:: PROBLEM DESCRIPTION ::
For the records below, tally the lines that include the word "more" and report the number alone.

:: DATA FOR ANALYSIS ::
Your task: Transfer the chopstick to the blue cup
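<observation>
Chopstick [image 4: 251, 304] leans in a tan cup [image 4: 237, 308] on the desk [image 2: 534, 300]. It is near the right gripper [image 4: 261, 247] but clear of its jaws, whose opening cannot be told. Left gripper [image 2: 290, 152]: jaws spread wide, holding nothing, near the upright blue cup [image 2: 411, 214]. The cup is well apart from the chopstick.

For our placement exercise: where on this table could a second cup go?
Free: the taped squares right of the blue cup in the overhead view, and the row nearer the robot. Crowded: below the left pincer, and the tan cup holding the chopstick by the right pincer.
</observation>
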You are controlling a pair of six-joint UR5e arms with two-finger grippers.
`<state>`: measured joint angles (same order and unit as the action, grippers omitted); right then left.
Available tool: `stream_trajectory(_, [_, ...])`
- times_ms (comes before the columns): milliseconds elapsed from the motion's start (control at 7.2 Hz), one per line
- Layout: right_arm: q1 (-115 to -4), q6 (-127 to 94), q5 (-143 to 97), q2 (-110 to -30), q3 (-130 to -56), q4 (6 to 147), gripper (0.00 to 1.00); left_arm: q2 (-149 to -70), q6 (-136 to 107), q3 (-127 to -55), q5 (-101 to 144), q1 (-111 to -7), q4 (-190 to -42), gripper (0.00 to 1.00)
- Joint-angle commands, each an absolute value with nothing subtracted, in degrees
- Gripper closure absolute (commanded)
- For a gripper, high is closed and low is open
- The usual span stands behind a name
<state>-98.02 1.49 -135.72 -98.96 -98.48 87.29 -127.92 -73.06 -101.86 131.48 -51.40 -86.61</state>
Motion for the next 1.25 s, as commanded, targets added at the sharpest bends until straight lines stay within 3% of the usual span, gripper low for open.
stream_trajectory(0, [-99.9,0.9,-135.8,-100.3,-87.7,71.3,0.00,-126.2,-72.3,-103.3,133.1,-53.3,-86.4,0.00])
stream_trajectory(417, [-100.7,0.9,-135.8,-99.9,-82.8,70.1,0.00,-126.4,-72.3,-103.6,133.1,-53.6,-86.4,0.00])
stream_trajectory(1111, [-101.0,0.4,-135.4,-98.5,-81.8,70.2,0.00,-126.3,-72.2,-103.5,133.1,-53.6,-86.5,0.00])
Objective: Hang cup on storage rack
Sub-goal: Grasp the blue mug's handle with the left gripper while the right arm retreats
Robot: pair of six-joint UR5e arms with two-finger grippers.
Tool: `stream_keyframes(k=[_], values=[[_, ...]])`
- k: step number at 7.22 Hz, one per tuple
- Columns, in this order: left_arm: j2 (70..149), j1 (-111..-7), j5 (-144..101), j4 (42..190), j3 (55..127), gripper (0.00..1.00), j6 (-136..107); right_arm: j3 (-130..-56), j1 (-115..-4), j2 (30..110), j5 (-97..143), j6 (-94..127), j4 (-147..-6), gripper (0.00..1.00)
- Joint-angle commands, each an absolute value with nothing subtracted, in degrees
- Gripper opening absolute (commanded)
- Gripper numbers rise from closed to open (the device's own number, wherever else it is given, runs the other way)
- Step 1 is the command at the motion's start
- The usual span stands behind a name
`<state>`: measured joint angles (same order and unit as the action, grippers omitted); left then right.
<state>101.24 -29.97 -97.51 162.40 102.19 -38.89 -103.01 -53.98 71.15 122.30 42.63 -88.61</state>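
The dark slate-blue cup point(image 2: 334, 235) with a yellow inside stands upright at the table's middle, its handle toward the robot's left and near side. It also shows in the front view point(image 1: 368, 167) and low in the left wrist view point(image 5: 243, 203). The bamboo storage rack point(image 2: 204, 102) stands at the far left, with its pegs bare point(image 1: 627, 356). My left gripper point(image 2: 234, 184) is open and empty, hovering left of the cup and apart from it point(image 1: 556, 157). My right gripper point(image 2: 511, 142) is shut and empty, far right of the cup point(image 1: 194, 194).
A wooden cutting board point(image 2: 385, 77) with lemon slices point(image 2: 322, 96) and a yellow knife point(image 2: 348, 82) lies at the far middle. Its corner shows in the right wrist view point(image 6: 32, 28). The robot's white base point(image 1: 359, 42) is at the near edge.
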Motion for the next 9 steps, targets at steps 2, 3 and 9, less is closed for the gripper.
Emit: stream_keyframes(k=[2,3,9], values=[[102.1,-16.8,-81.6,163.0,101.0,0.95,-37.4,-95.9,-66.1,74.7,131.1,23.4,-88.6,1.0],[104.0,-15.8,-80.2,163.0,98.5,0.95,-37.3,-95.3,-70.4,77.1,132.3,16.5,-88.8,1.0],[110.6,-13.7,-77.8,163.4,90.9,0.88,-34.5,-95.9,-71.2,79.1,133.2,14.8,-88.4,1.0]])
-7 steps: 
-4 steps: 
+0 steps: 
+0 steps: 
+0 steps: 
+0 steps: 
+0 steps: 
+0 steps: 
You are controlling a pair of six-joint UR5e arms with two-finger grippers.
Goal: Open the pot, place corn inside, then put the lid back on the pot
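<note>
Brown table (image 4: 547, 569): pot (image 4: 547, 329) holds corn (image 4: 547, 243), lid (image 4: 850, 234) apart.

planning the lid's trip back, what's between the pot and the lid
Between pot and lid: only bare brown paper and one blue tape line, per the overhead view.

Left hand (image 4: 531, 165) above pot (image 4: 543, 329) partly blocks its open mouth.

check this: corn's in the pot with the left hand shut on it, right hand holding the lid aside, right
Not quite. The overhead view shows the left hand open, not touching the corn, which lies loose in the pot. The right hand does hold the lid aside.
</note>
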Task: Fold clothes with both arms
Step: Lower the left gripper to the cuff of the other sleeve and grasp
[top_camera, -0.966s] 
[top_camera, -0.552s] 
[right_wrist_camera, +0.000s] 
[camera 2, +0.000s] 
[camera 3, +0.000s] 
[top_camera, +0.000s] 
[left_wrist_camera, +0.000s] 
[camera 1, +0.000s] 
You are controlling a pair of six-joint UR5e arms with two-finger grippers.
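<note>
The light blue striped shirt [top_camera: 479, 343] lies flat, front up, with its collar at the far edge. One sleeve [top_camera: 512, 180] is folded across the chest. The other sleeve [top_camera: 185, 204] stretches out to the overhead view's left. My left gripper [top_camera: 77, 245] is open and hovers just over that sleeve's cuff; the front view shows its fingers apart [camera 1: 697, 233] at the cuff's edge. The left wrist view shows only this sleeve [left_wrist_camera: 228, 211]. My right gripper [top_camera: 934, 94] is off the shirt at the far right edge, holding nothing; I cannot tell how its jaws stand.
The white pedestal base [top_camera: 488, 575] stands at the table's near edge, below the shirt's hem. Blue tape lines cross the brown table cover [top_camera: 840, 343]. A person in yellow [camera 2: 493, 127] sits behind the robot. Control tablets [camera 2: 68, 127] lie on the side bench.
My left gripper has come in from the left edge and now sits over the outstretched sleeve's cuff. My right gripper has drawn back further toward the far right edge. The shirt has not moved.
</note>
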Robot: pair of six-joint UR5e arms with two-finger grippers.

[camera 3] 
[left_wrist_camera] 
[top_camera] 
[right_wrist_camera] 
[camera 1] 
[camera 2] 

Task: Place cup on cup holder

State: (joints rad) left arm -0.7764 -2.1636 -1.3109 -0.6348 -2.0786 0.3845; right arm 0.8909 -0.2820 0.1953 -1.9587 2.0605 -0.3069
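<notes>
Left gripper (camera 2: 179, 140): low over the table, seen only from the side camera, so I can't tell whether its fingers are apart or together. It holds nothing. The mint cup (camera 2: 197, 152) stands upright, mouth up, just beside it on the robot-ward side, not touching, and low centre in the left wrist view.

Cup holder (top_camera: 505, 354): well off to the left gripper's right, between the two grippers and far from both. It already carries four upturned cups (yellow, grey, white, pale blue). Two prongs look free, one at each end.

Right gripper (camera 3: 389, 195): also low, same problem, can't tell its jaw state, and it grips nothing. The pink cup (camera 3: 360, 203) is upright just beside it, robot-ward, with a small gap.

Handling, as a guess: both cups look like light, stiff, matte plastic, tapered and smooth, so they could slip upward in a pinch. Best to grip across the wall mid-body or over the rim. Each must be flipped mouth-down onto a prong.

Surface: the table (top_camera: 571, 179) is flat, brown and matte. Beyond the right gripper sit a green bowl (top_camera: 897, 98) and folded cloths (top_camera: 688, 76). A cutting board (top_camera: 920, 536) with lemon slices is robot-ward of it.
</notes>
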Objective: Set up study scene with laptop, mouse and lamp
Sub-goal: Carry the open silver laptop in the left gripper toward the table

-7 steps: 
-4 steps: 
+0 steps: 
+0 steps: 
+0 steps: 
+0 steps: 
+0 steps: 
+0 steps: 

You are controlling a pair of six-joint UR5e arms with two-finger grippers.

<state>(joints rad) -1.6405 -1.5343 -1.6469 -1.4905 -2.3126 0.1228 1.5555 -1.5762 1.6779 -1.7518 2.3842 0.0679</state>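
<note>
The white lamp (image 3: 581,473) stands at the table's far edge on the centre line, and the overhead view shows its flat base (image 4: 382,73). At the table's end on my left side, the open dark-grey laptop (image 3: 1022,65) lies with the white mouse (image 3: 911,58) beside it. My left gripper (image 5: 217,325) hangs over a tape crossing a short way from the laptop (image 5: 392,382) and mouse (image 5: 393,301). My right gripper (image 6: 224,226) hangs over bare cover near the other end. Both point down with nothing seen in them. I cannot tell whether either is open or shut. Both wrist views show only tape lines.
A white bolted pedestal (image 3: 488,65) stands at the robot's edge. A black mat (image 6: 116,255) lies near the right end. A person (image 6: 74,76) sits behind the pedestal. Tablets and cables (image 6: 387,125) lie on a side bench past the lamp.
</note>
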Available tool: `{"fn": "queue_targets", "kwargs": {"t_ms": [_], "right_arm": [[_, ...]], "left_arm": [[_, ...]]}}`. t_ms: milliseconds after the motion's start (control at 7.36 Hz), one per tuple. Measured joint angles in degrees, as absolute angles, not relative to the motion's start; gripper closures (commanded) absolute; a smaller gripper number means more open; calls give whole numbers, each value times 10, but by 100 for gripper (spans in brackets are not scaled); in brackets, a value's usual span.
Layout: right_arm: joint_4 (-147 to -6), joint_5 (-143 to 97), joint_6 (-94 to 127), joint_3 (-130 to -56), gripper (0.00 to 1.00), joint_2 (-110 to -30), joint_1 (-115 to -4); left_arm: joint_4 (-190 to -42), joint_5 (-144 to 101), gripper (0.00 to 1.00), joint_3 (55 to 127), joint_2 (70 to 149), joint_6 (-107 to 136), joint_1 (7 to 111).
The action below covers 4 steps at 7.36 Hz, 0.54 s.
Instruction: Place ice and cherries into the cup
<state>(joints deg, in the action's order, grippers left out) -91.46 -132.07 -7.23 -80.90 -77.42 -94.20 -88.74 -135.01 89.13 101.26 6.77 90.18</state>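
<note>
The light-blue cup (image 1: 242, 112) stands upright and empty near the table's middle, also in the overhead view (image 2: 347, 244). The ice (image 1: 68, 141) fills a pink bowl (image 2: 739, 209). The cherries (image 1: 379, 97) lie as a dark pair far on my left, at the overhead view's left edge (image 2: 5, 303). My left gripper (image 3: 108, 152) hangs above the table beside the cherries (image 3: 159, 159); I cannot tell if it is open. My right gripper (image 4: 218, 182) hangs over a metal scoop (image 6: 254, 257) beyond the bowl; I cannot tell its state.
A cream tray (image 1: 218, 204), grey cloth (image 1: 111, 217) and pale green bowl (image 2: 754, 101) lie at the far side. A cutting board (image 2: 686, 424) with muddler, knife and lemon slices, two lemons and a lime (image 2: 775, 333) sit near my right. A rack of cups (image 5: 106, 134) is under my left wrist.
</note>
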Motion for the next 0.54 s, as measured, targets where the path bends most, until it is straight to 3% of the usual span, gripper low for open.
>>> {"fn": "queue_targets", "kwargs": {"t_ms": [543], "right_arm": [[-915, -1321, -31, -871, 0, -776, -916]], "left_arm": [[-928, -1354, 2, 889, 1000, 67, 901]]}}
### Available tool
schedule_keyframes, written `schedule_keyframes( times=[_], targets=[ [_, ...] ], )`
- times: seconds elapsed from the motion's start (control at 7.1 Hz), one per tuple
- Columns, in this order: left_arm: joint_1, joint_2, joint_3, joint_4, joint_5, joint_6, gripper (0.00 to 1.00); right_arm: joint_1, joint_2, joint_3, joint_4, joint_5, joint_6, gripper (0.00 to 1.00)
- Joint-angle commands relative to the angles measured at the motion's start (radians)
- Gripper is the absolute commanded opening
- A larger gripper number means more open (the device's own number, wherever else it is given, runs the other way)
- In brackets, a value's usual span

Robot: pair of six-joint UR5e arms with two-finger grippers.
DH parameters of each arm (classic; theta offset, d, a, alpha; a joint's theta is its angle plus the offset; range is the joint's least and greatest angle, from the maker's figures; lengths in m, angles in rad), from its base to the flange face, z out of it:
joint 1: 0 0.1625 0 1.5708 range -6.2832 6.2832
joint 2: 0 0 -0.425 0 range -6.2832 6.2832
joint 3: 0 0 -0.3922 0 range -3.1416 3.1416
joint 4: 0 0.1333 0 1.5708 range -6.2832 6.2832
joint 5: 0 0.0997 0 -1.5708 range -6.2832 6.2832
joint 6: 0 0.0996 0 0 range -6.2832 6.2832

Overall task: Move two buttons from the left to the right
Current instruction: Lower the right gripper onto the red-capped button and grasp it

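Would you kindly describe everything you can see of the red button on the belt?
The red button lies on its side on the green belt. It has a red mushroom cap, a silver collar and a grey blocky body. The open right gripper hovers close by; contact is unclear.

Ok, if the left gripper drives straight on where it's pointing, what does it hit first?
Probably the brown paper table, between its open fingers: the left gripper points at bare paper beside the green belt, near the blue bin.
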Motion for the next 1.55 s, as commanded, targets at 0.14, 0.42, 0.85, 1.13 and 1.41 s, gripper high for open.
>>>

:: WRITTEN SOLUTION ::
2